> Your assignment
Look at the data below and print exactly the lines from its first line through the line with "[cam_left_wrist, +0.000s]"; the pictures stay out of the copy.

> Task material
┄┄┄┄┄┄┄┄┄┄┄┄┄┄┄┄┄┄┄┄
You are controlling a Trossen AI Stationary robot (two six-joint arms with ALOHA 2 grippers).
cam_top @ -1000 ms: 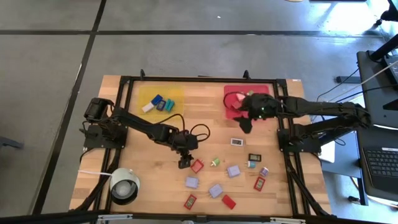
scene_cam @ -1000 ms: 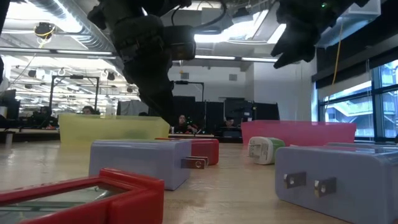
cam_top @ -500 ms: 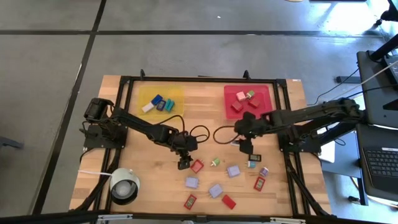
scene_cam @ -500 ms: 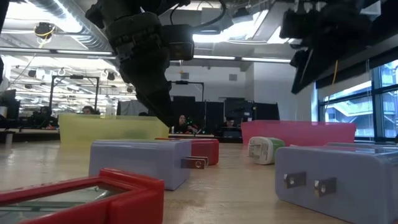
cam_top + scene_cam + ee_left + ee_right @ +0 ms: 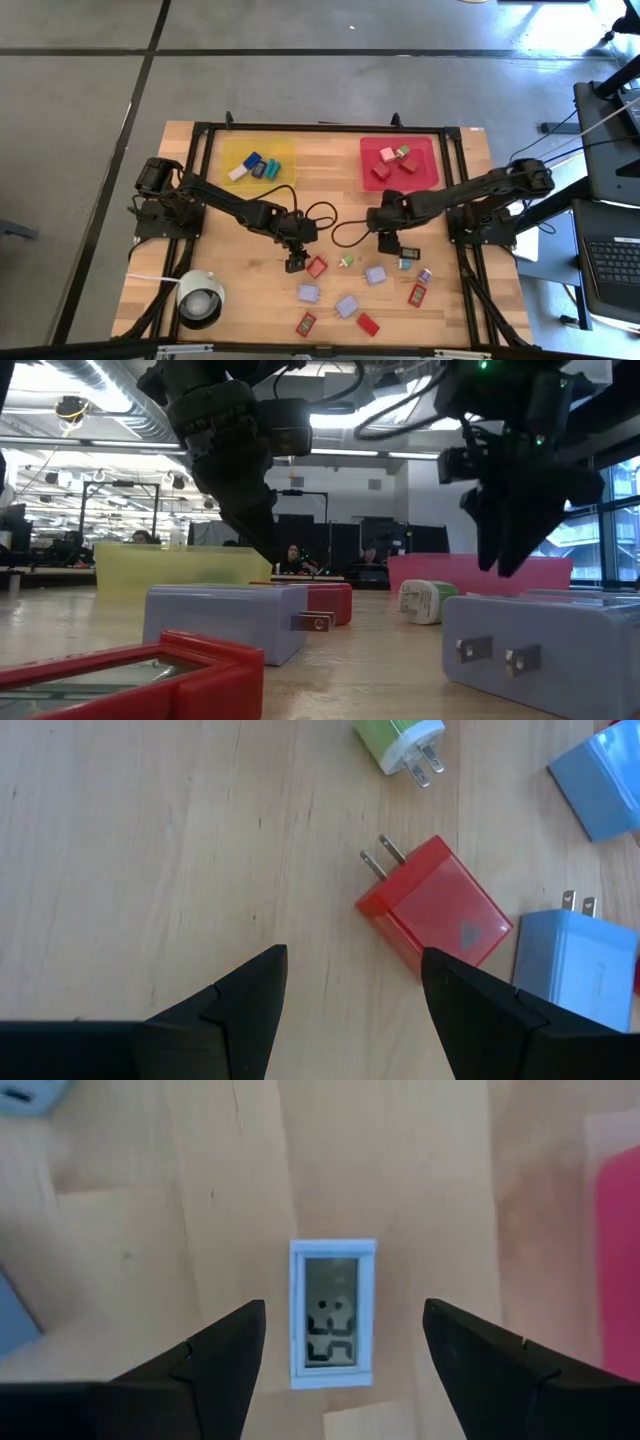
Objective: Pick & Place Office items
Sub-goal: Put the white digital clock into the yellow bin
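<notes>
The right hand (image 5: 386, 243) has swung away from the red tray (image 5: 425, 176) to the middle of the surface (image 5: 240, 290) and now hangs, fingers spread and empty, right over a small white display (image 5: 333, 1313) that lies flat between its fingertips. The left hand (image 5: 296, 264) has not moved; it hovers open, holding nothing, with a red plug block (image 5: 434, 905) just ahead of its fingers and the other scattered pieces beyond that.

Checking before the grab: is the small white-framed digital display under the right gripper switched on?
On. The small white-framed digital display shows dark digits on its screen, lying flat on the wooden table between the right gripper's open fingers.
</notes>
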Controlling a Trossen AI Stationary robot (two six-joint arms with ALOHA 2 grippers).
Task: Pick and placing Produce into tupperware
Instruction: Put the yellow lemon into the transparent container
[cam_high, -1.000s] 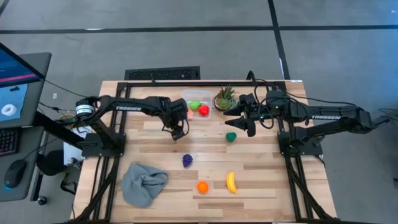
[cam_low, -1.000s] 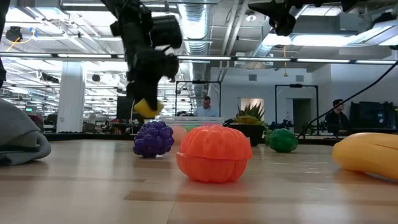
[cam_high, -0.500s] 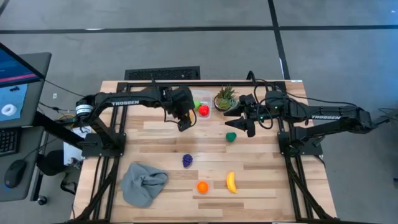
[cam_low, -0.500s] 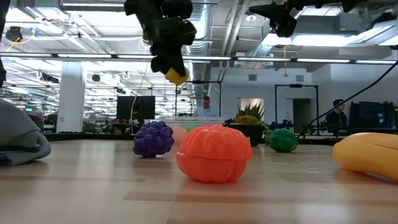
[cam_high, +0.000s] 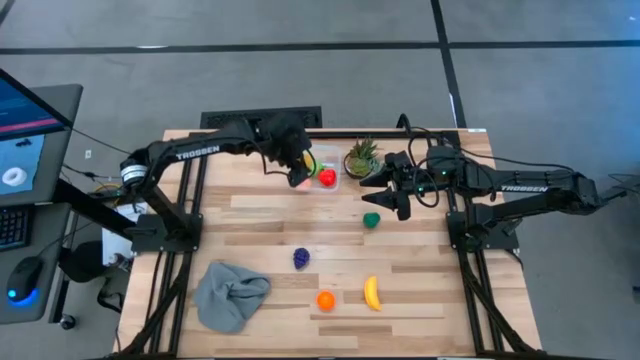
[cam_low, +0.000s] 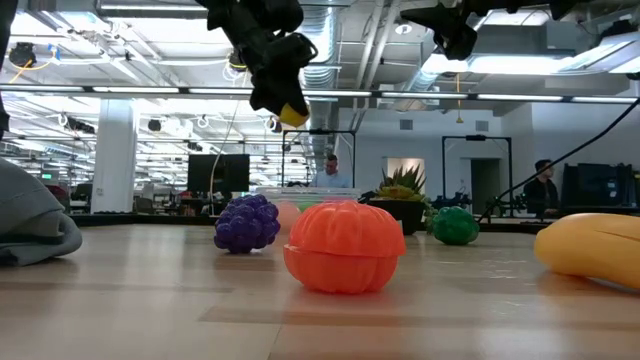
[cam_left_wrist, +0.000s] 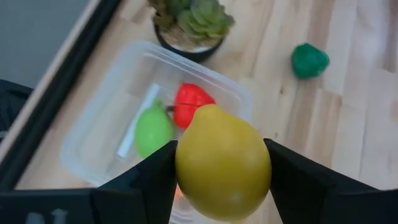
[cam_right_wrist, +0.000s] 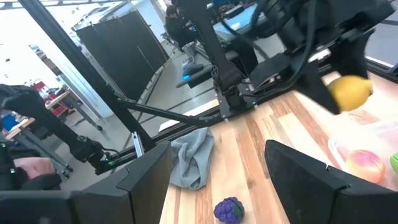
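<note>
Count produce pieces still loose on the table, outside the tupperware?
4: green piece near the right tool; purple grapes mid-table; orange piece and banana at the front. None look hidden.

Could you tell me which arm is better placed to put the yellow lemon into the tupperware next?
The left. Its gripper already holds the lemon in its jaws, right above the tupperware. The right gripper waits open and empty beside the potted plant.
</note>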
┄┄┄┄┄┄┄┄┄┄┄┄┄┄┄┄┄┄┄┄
> Exercise result
You are controlling a Trossen AI Stationary robot (two six-joint arms with ALOHA 2 grippers).
cam_top @ -1000 ms: 
scene_cam @ -1000 ms: 
cam_top @ -500 ms: 
scene_cam @ -500 ms: 
cam_top + scene_cam + ee_left + ee_right @ +0 ms: 
Objective: Pick & Place Office items
Sub-goal: Put the white digital clock into the yellow bin
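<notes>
The right hand (image 5: 386, 243) has swung away from the red tray (image 5: 425, 176) to the middle of the surface (image 5: 240, 290) and now hangs, fingers spread and empty, right over a small white display (image 5: 333, 1313) that lies flat between its fingertips. The left hand (image 5: 296, 264) has not moved; it hovers open, holding nothing, with a red plug block (image 5: 434, 905) just ahead of its fingers and the other scattered pieces beyond that.

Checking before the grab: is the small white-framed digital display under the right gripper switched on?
On. The small white-framed digital display shows dark digits on its screen, lying flat on the wooden table between the right gripper's open fingers.
</notes>
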Controlling a Trossen AI Stationary robot (two six-joint arms with ALOHA 2 grippers).
Task: Pick and placing Produce into tupperware
Instruction: Put the yellow lemon into the transparent container
[cam_high, -1.000s] 
[cam_low, -1.000s] 
[cam_high, -0.500s] 
[cam_low, -0.500s] 
[cam_high, +0.000s] 
[cam_low, +0.000s] 
[cam_left_wrist, +0.000s] 

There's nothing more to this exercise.